• [Task item] Print the full listing once more, exactly as given.
##### Source material
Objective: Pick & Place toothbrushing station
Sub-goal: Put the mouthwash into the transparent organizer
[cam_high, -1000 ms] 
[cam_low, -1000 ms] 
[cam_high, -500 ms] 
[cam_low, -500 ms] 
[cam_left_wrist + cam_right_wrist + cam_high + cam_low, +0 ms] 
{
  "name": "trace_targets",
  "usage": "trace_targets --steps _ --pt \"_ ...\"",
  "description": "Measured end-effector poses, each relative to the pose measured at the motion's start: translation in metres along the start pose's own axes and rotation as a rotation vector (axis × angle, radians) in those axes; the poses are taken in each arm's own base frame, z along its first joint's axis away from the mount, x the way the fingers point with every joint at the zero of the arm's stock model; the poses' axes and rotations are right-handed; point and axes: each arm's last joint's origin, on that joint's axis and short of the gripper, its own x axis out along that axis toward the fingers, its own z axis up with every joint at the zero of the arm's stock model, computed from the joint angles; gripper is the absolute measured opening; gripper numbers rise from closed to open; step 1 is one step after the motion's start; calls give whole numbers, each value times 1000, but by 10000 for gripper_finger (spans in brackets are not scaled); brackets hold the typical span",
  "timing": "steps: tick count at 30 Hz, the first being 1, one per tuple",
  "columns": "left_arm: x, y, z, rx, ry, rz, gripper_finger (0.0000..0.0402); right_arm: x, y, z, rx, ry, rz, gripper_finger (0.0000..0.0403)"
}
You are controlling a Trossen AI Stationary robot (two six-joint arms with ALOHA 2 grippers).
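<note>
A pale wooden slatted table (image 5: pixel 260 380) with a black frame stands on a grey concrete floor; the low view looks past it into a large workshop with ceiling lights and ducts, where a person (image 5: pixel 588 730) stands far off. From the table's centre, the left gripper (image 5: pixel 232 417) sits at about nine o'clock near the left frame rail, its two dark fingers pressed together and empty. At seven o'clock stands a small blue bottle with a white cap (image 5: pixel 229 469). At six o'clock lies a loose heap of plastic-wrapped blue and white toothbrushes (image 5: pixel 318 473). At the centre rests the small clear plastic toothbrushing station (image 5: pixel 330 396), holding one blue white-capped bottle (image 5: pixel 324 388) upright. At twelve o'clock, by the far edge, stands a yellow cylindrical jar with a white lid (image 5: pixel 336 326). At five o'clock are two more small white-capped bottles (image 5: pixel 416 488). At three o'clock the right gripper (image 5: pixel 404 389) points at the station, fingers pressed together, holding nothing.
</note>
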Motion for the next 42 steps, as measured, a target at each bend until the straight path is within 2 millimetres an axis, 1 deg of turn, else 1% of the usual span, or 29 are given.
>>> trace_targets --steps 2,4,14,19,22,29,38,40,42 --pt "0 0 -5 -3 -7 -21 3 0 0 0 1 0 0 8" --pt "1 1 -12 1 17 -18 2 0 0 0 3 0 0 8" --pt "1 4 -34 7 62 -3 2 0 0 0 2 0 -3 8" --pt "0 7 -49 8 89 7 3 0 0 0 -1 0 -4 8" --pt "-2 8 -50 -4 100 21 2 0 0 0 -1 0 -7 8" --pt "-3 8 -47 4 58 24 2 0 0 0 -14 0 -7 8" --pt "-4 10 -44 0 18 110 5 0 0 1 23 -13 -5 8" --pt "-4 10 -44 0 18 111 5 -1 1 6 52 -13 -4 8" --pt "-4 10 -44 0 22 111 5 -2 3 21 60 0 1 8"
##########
• [Output of the exercise]
Objective: Pick & Place toothbrushing station
Sub-goal: Put the mouthwash into the transparent organizer
[cam_high, -1000 ms] 
[cam_low, -1000 ms] 
[cam_high, -500 ms] 
[cam_low, -500 ms] 
[cam_left_wrist + cam_right_wrist + cam_high + cam_low, +0 ms] 
{
  "name": "trace_targets",
  "usage": "trace_targets --steps _ --pt \"_ ...\"",
  "description": "Measured end-effector poses, each relative to the pose measured at the motion's start: translation in metres along the start pose's own axes and rotation as a rotation vector (axis × angle, radians) in those axes; the poses are taken in each arm's own base frame, z along its first joint's axis away from the mount, x the way the fingers point with every joint at the zero of the arm's stock model; the poses' axes and rotations are right-handed; point and axes: each arm's last joint's origin, on that joint's axis and short of the gripper, its own x axis out along that axis toward the fingers, its own z axis up with every joint at the zero of the arm's stock model, computed from the joint angles; gripper is the absolute measured opening; gripper numbers rise from closed to open; step 1 is one step after the motion's start; calls give whole numbers, each value times 1000, but by 10000 for gripper_finger (spans in brackets are not scaled); brackets hold the typical span",
  "timing": "steps: tick count at 30 Hz, the first being 1, one per tuple",
  "columns": "left_arm: x, y, z, rx, ry, rz, gripper_finger (0.0000..0.0402); right_arm: x, y, z, rx, ry, rz, gripper_finger (0.0000..0.0403)"
}
You are controlling a Trossen AI Stationary robot (two six-joint arms with ALOHA 2 grippers).
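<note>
A pale wooden slatted table (image 5: pixel 260 380) with a black frame stands on a grey concrete floor; the low view looks past it into a large workshop with ceiling lights and ducts, where a person (image 5: pixel 588 730) stands far off. From the table's centre, the left gripper (image 5: pixel 232 417) sits at about nine o'clock near the left frame rail, its two dark fingers pressed together and empty. At seven o'clock stands a small blue bottle with a white cap (image 5: pixel 229 469). At six o'clock lies a loose heap of plastic-wrapped blue and white toothbrushes (image 5: pixel 318 473). At the centre rests the small clear plastic toothbrushing station (image 5: pixel 330 396), holding one blue white-capped bottle (image 5: pixel 324 388) upright. At twelve o'clock, by the far edge, stands a yellow cylindrical jar with a white lid (image 5: pixel 336 326). At five o'clock are two more small white-capped bottles (image 5: pixel 416 488). At three o'clock the right gripper (image 5: pixel 404 389) points at the station, fingers pressed together, holding nothing.
</note>
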Motion for the next 42 steps, as measured, a target at each bend until the straight path is within 2 millimetres an axis, 1 deg of turn, else 1% of the usual span, or 29 are given.
>>> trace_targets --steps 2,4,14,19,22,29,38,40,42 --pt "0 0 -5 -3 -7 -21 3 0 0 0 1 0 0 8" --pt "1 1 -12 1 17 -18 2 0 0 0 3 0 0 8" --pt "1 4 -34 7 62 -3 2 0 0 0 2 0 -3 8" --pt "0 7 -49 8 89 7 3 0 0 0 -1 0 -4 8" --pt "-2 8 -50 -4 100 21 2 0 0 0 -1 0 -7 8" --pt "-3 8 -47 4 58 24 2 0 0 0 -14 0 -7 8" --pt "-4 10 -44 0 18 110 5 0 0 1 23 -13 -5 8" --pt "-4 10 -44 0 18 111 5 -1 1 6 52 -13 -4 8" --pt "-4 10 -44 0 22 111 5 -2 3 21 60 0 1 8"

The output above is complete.